Shortages of school materials —writing paper, inkwells, ink and chalk —were common.
Sadly, many children had to deal with the death or wounding of family members and friends. Often these personal family tragedies were part of larger community tragedies — a result of the major battles involving Australian forces. However, grieving children were usually only allowed to be away from school for a short time resulting in many being absent without permission.

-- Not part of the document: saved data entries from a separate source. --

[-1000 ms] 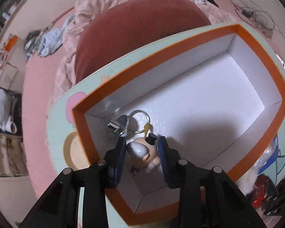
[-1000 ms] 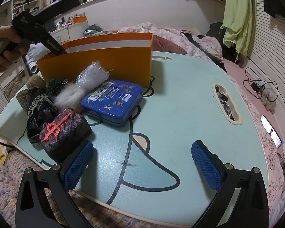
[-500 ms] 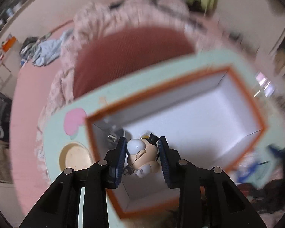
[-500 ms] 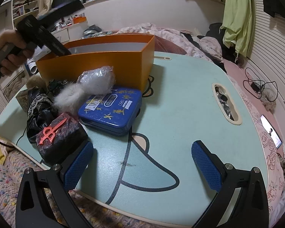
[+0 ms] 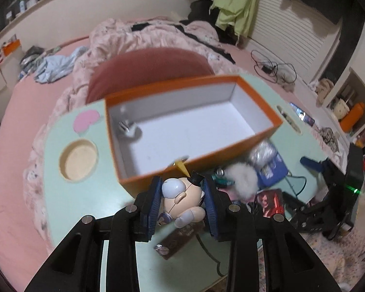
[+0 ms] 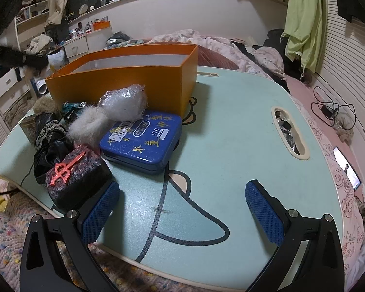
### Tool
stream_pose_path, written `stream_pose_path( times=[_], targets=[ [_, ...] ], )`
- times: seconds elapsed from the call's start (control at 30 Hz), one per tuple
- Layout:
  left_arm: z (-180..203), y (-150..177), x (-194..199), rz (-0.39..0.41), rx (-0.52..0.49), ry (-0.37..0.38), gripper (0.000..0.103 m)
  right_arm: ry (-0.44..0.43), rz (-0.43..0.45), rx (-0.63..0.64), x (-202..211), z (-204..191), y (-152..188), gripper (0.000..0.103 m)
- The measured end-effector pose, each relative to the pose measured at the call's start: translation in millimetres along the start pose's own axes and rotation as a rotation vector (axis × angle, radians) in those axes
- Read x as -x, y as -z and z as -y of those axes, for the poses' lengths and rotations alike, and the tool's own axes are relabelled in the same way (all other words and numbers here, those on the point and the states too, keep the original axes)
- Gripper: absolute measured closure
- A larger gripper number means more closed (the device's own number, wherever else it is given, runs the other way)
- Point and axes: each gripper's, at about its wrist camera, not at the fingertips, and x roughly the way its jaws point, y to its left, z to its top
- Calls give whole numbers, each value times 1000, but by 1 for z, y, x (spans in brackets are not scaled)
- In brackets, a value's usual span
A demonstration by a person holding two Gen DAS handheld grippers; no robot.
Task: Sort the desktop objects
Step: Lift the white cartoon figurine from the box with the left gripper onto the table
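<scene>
1. Left wrist view: the left gripper (image 5: 181, 196) has its jaws clamped on a small cartoon figurine keychain (image 5: 180, 199), a pale round head with a tiny black hat and a yellow tag at the top. A second ago this figurine hung low inside the orange box (image 5: 194, 126), close to the white floor beside a metal keyring piece (image 5: 127, 126). Now the gripper has pulled back and up, and the figurine sits outside the near orange wall, above the mint-green bench (image 5: 85, 194). The metal piece remains in the box's far left corner. The frame is blurred, so the move looks quick.

2. What that suggests: the figurine has not been dropped in the box, as the grip is unchanged. Either it is being taken elsewhere or the placing was abandoned; I cannot tell which.

3. Right wrist view: the right gripper (image 6: 182, 209) hovers with jaws wide apart and holding nothing, low over the near edge of the bench, much as it did a second ago. The blue tin (image 6: 143, 141), the white fluffy pompom (image 6: 90, 126), the plastic-wrapped bundle (image 6: 124, 102) and the dark pouch with a red charm (image 6: 73, 172) lie clustered in front of the box, unsorted. The blue tin appears slightly turned compared with a second ago.
</scene>
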Motion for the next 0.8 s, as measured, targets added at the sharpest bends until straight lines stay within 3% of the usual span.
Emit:
stream_pose_path(
  times=[0.13,0.23,0.3,0.37,0.43,0.6,0.7,0.8],
  targets=[
    [0,6,-13,-5,13,-27,63,0,0,-1,0,0,0,0],
    [0,14,4,96,18,-66,45,1,0,-1,0,0,0,0],
    [-1,25,23,178,27,-59,21,1,0,-2,0,0,0,0],
    [-3,38,38,232,31,-43,9,1,0,-1,0,0,0,0],
    [-2,56,48,270,31,-52,8,1,0,-1,0,0,0,0],
    [2,98,38,252,5,-96,8,2,0,-2,0,0,0,0],
    [-1,109,16,203,35,-87,8,2,0,-2,0,0,0,0],
    [-5,111,-10,132,74,-151,5,2,1,-3,0,0,0,0]
  ],
)
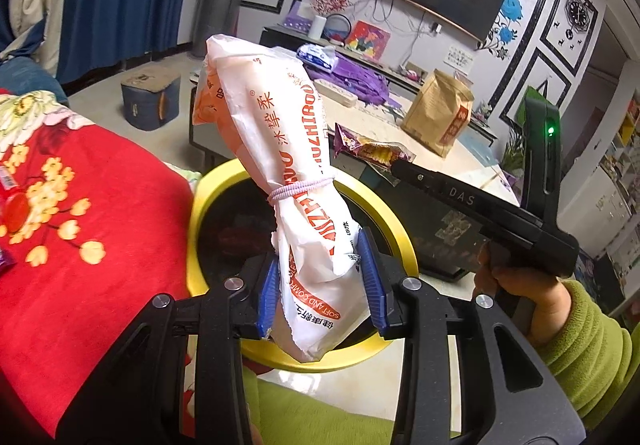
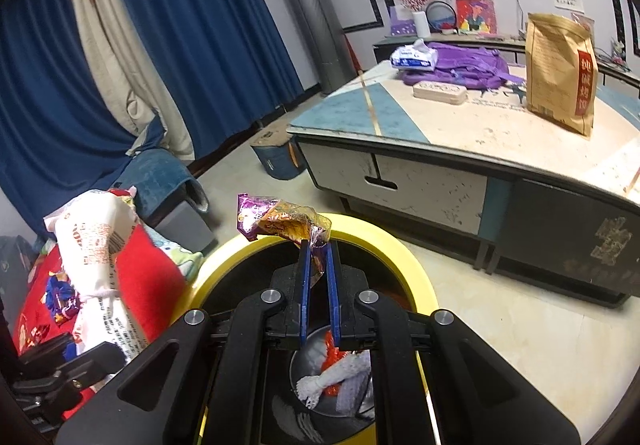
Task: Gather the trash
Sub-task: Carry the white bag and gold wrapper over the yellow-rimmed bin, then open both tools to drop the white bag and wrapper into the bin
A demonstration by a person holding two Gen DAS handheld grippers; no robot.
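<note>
My left gripper [image 1: 320,269] is shut on a white tissue pack wrapper [image 1: 280,149] with orange print, tied round the middle with a band. It stands upright above the yellow-rimmed trash bin [image 1: 200,205]. My right gripper [image 2: 318,245] is shut on a crumpled purple and orange snack wrapper [image 2: 280,221], held over the same trash bin [image 2: 416,265]. In the left wrist view the right gripper's black body [image 1: 480,205] and its snack wrapper [image 1: 372,149] reach in from the right. The tissue pack wrapper [image 2: 96,253] shows at the left of the right wrist view. White and red trash [image 2: 336,373] lies inside the bin.
A red flowered blanket [image 1: 80,245] with small wrappers [image 2: 60,301] lies left of the bin. Beyond it a low coffee table [image 2: 440,149] holds a brown paper bag [image 2: 560,73], a purple bag [image 2: 472,65] and a tissue pack [image 2: 414,57]. Blue curtains [image 2: 160,25] hang behind.
</note>
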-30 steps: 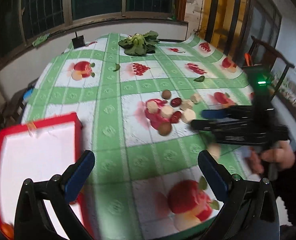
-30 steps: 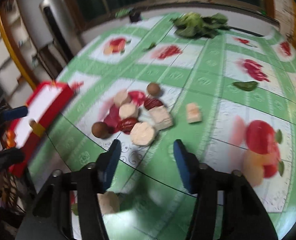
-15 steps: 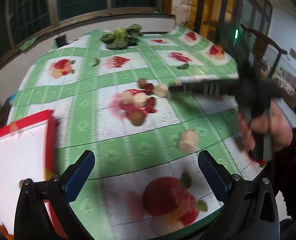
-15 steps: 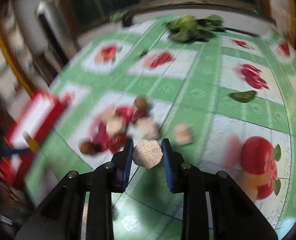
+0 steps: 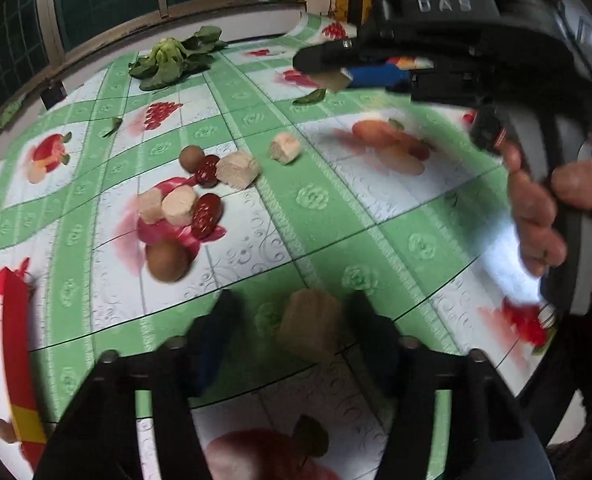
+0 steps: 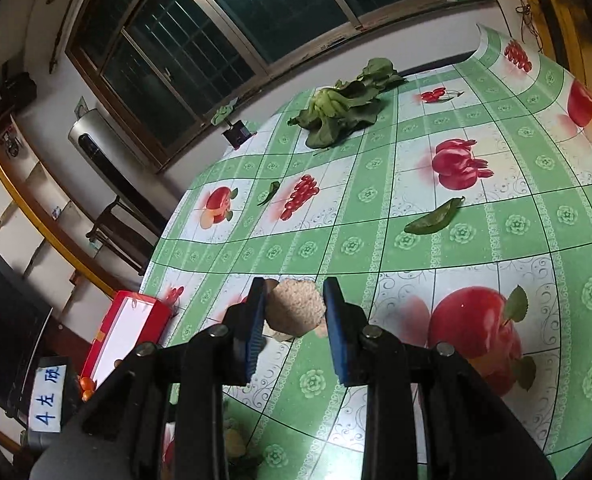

In response to the trauma, students and teachers made or bought equipment for local and overseas hospitals, supplied food and entertainment for the wounded servicemen in hospitals and helped out those families caring for men who had been disabled in the service of their county.
Schools and communities also remembered the fallen in other ways. In South Australia they were remembered with ‘Violet Day’. As the first stanza of the poem Violet Verses, written by Mrs Alexandrina Seager in memory of her son George killed at Gallipoli, explains:
“Today we wear the clinging violet
In memory of the brave,
While ever thoughts of fond but proud regret,
Come surging wave on wave.”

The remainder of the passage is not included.